He’s not there. A dream. A microsleep. Hypnagogia. I wipe the sweat from my brow, try to calm my jangling nerves and look away. Just breathe, Dr. Nash would surely say.
“You don’t know this woman?” I ask Alvaro again. I don’t believe him, though I’m not sure why.
“Do you know her?”
I do. I should. This woman from my sleeping and waking dreams. Who was she to my husband? Why is she standing on the edge of our life, watching us?
“She looks—familiar.”
I push in deep like I used to when I was first trying to recover my memories. I sink back into the leather of the couch and dip my head into my hands. But everything shifts and swirls. She’s a ghost, there and gone. Just like Jack. Just like me.
Someone I used to know.
When I look back up, Jack is gone again.
“Poppy, what can I do?” Alvaro’s face is a mask of concern. “Can I call someone?”

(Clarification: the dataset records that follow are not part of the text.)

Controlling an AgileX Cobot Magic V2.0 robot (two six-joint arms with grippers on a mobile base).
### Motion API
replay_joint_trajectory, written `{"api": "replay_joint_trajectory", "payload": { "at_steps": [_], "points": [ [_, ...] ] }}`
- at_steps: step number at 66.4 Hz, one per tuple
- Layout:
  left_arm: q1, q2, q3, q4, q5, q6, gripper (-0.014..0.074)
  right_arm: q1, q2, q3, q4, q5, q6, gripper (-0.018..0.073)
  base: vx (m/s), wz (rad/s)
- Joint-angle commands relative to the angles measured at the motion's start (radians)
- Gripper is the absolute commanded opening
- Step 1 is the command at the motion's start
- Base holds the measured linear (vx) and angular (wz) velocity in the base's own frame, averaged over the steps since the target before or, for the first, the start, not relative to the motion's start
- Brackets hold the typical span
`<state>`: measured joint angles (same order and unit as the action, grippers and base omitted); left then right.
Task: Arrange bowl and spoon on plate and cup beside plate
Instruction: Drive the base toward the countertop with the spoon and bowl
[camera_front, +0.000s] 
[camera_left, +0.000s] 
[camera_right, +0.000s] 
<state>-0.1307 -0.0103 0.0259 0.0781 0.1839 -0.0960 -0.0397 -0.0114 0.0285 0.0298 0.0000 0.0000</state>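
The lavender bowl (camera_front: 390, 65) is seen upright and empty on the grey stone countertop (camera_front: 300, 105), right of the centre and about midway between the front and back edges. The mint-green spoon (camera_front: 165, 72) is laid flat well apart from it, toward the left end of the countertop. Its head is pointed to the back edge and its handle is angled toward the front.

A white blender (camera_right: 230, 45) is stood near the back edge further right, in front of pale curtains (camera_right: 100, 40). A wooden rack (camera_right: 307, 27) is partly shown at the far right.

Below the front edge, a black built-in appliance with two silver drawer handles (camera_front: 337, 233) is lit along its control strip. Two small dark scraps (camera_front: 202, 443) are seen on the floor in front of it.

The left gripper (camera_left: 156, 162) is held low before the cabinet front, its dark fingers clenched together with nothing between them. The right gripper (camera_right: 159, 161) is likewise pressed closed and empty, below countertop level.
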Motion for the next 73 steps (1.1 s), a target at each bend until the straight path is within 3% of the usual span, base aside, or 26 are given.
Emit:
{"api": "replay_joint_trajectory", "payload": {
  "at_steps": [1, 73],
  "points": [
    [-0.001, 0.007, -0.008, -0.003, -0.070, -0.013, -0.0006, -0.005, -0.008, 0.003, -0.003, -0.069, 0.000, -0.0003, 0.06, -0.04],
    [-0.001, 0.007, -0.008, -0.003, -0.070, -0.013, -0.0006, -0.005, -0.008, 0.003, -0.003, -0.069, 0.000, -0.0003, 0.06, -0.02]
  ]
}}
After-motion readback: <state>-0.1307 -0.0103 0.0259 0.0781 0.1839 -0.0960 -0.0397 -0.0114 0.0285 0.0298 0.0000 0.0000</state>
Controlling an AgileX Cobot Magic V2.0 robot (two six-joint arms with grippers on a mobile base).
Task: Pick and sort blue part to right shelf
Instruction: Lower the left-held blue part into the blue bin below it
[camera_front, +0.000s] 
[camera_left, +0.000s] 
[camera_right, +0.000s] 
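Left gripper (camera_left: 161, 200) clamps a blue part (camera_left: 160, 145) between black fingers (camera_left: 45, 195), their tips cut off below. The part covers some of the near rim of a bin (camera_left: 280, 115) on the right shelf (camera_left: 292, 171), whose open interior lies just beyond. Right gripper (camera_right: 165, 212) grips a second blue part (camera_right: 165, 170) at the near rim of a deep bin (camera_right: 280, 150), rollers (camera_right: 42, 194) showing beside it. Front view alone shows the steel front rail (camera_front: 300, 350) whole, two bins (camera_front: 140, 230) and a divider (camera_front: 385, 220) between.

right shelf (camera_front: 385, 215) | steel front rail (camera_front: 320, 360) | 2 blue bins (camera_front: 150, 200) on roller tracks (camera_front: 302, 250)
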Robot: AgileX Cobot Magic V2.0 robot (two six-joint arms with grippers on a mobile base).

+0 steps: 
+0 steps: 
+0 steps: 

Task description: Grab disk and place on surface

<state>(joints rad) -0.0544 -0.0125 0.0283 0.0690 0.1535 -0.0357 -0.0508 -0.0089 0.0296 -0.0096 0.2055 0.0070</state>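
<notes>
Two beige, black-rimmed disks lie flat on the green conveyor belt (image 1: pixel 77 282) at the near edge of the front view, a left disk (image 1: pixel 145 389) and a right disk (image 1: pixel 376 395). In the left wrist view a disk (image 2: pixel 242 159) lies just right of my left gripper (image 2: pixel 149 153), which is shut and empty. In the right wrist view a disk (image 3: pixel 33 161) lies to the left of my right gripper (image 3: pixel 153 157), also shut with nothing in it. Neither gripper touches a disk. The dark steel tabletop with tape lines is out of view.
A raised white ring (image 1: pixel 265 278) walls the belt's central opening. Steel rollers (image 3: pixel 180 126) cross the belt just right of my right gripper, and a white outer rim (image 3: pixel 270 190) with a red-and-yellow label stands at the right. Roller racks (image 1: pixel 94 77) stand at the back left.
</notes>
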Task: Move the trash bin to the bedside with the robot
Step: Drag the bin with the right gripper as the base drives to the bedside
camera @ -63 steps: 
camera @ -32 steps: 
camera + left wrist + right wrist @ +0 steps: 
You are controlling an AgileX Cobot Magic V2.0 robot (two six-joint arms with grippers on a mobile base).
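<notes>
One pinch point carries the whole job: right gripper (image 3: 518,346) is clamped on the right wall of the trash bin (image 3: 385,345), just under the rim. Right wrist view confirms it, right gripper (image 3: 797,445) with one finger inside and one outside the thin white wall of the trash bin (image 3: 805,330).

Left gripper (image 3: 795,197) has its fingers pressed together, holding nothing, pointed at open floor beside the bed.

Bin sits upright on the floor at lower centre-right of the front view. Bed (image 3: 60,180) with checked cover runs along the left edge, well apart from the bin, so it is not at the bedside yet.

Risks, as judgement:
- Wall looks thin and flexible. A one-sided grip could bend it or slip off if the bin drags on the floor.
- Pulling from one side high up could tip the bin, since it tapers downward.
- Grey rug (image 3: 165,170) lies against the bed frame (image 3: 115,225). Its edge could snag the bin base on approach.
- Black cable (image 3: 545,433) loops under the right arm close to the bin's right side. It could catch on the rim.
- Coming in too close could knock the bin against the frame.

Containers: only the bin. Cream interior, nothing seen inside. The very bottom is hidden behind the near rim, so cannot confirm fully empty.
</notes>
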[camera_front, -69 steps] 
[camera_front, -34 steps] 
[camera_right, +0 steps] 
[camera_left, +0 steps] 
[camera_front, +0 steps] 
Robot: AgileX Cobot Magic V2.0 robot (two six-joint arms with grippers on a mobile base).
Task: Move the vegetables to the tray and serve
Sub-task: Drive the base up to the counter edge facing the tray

You can tell the truth, I think. You can stop pretending to care about me. You can leave me alone. But I don’t say any of those things, because they make no sense. I don’t know if he’s my friend or my enemy. I never have known.
“Can I keep this photo?”
“Of course,” he says. He takes it from me, slips it into an envelope. “It’s yours.”
I get up and start to move toward the door.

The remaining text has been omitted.